## YOUR OBJECTIVE
Give every line of the data again, unchanged, but with no pictures.
*** DATA BLOCK Section Begins ***
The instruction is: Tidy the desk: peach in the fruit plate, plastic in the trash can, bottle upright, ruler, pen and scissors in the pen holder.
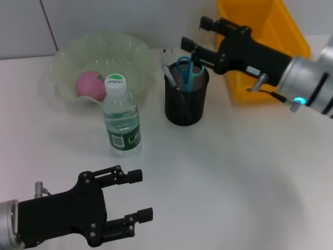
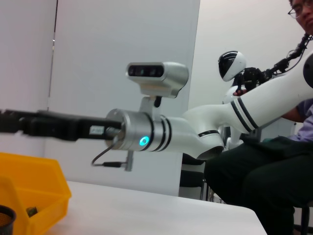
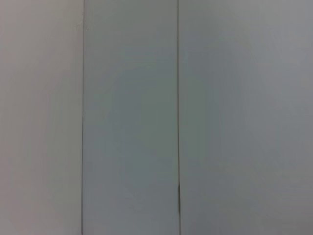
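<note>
On the desk (image 1: 234, 172), from left to right: the left gripper (image 1: 139, 196) hovers low at the near edge, its fingers (image 1: 130, 177) spread apart and holding nothing. Behind it, a pale green fruit plate (image 1: 70, 52) holds the pink peach (image 1: 91, 85). Just in front of the plate stands the bottle (image 1: 121, 117), upright, capped in white, with a green label. Right of the bottle, the black mesh pen holder (image 1: 184, 107) contains blue-handled scissors (image 1: 184, 67) and a pen (image 1: 169, 73); a ruler cannot be made out. The right gripper (image 1: 196, 36) hangs just above and behind the holder's rim, fingers spread, empty. At far right sits the yellow trash can (image 1: 270, 21), partly hidden by the right arm; its contents cannot be seen.
</note>
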Controlling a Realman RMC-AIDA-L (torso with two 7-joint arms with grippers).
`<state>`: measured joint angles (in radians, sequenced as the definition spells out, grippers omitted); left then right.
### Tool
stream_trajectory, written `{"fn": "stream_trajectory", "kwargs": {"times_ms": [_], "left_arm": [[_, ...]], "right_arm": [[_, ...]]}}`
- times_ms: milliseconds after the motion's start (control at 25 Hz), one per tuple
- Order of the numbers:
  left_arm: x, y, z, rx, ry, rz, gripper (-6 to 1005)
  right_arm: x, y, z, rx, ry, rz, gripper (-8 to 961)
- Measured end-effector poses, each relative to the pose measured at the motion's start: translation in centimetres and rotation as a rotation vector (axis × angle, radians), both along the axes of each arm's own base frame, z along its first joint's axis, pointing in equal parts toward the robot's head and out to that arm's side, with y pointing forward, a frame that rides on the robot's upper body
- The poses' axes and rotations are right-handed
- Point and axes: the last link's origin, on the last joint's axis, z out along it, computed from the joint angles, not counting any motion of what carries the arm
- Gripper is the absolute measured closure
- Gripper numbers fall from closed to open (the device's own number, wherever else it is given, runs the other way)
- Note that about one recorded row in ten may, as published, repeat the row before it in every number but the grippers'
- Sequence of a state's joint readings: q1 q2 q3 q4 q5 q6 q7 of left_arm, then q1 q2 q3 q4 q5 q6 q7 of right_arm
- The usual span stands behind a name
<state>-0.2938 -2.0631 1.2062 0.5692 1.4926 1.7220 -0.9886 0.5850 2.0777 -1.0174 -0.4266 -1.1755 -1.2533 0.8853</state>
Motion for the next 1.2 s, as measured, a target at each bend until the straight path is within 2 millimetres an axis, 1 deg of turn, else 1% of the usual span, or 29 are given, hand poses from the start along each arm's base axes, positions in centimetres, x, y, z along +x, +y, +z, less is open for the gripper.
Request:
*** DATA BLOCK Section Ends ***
## RESULT FOR THIS EXERCISE
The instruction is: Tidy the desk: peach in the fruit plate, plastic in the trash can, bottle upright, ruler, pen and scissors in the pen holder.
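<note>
On the desk (image 1: 234, 172), from left to right: the left gripper (image 1: 139, 196) hovers low at the near edge, its fingers (image 1: 130, 177) spread apart and holding nothing. Behind it, a pale green fruit plate (image 1: 70, 52) holds the pink peach (image 1: 91, 85). Just in front of the plate stands the bottle (image 1: 121, 117), upright, capped in white, with a green label. Right of the bottle, the black mesh pen holder (image 1: 184, 107) contains blue-handled scissors (image 1: 184, 67) and a pen (image 1: 169, 73); a ruler cannot be made out. The right gripper (image 1: 196, 36) hangs just above and behind the holder's rim, fingers spread, empty. At far right sits the yellow trash can (image 1: 270, 21), partly hidden by the right arm; its contents cannot be seen.
</note>
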Controlling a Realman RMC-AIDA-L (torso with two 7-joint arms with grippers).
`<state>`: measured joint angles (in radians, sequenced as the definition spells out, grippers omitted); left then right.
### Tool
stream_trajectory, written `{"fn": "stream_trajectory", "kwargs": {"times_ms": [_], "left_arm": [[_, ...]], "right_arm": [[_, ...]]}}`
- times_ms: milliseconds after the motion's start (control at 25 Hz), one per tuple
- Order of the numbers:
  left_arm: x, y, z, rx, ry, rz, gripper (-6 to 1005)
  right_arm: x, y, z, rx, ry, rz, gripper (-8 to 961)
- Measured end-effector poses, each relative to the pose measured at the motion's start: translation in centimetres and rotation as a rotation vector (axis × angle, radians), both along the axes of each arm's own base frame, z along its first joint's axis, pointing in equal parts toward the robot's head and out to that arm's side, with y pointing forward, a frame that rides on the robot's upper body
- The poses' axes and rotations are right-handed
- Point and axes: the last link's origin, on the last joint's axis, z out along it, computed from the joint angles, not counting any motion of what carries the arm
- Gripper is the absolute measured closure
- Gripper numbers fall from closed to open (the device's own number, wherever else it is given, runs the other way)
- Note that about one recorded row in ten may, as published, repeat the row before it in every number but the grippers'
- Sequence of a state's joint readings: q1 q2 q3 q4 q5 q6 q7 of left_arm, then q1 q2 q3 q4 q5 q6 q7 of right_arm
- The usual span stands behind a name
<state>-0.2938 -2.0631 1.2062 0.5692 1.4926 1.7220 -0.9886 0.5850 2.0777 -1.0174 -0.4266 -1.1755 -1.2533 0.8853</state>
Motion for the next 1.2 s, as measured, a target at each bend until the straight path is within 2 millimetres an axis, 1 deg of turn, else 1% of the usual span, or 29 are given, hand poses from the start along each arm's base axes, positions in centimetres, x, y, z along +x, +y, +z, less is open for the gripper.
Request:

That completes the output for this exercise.